Dieses Hostel ist eindeutig nicht zu empfehlen und somit fahren wir ziemlich müde und gerädert nach Coolangatta. Auf dem Weg dort hin, sieht man wie der Regen das Land unter Wasser setzt. Da es so stark geregnet hat, kann der Greyhound-Bus nicht nach Murwillumbah fahren. Letzte Woche hatten wir noch überlegt dort hin zu fahren, uns dann aber für Coolangatta entschieden.

 

Als wir dort ankommen regnet es leicht. Die Stadt liegt genau auf der Grenze von New South Wales und Queensland, dies bedeutet es gibt hier 2 Zeitzonen. Außerdem hat es verhältnismäßig viele Hochhäuser für so eine kleine Stadt.
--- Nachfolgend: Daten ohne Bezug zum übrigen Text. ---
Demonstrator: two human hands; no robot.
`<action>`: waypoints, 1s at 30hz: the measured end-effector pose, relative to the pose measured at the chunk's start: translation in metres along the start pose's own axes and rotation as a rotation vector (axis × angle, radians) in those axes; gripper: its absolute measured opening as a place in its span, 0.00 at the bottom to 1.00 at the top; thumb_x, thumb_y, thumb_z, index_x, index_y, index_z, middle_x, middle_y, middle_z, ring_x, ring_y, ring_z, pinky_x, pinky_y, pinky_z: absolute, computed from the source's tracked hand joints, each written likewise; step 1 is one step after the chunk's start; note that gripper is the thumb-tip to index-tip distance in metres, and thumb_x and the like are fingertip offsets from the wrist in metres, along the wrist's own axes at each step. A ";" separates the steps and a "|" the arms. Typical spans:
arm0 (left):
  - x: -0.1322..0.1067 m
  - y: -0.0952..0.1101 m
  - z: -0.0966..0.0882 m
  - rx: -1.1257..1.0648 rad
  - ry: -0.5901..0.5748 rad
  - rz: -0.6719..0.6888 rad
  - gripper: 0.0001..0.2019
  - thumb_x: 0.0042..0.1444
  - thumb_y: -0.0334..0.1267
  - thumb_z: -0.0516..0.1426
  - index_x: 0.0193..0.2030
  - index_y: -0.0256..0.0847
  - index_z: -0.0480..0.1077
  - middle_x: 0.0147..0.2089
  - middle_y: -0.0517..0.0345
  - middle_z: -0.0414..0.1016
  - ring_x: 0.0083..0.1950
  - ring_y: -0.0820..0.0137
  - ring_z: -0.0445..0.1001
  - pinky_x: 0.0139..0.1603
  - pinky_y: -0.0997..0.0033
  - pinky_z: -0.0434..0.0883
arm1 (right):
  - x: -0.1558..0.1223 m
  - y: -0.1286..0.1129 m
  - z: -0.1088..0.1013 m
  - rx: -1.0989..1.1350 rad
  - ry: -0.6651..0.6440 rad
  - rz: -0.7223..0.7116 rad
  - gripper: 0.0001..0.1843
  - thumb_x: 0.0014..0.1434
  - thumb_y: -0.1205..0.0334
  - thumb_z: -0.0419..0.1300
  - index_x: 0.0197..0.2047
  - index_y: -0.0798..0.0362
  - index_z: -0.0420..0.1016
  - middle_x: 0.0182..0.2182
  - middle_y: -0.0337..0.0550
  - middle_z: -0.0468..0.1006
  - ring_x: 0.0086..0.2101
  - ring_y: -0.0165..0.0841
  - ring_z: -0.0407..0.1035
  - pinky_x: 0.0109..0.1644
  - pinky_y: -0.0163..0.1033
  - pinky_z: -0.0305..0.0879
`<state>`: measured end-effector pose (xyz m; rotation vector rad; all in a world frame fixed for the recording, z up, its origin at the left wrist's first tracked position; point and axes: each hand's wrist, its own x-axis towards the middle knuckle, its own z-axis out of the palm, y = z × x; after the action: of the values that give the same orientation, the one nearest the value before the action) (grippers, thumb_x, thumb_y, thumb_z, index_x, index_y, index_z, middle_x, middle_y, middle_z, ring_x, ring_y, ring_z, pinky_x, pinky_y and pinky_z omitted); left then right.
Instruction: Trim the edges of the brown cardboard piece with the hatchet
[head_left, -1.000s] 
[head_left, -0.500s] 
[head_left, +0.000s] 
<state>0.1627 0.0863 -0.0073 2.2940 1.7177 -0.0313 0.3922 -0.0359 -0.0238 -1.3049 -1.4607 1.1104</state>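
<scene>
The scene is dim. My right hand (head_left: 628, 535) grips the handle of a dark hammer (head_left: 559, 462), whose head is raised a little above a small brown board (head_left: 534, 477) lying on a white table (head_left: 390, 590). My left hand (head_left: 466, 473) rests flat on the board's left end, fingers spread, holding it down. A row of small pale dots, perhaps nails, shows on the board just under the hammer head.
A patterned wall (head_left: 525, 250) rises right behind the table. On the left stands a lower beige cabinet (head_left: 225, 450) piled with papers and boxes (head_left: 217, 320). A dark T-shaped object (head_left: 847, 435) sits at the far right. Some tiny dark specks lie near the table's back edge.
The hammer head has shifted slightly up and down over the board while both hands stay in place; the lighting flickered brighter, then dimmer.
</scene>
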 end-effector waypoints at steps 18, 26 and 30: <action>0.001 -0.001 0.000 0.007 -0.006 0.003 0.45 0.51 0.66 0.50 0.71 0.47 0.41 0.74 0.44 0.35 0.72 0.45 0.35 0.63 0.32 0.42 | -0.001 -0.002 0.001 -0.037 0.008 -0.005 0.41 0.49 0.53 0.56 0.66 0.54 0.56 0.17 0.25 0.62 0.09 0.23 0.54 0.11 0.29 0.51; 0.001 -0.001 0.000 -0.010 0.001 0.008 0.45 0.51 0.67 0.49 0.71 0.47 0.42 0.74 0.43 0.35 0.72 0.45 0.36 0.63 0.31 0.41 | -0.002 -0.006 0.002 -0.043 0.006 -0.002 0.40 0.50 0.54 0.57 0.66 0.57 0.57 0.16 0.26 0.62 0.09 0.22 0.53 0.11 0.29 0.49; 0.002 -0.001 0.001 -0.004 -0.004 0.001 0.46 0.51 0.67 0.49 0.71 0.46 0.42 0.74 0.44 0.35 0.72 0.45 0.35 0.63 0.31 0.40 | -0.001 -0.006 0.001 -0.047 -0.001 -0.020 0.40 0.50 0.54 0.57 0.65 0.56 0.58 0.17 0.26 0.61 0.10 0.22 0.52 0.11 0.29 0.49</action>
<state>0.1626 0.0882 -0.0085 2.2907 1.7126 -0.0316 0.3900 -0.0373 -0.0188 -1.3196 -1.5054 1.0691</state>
Nachdem wir im Motel eingecheckt haben, sehen wir uns die Stadt an. Bevor es zurück geht, gehen wir noch in den Aldi und kaufen ein. Da haben wir auch zuerst blöd geschaut, aber es ist wahr. Was allerdings anders als bei uns ist, dass es ein Shoppingcenter um den Aldi gibt, im Inneren sieht er aber genau so aus wie in Deutschland.

 

Nach unserer kleinen Shopping-Tour sehen wir erstmals das Ausmaß der Überflutungen im Fernsehen. Was wir bisher gar nicht bemerkt hatten, wir sind mitten im Hochwassergebiet. Da in der Stadt überhaupt nichts nach Überflutung oder Vorbereitung auf Überflutung aussieht, brauchen wir uns keine Sorgen machen. Anschließend gehen wir zu einem griechischen Italiener zum Essen, der den passenden Namen Fisherman‘s hat. Anna hat eine Spargel-Mais-Suppe und anschließend Spagetti Bolognese und bei mir gibt es Kartoffel-Puffer mit einer Tomatensoße und als Hauptgang Lasagne mit Pommes. Das haben wir mittlerweile gelernt, die Australier essen einfach zu allem Pommes!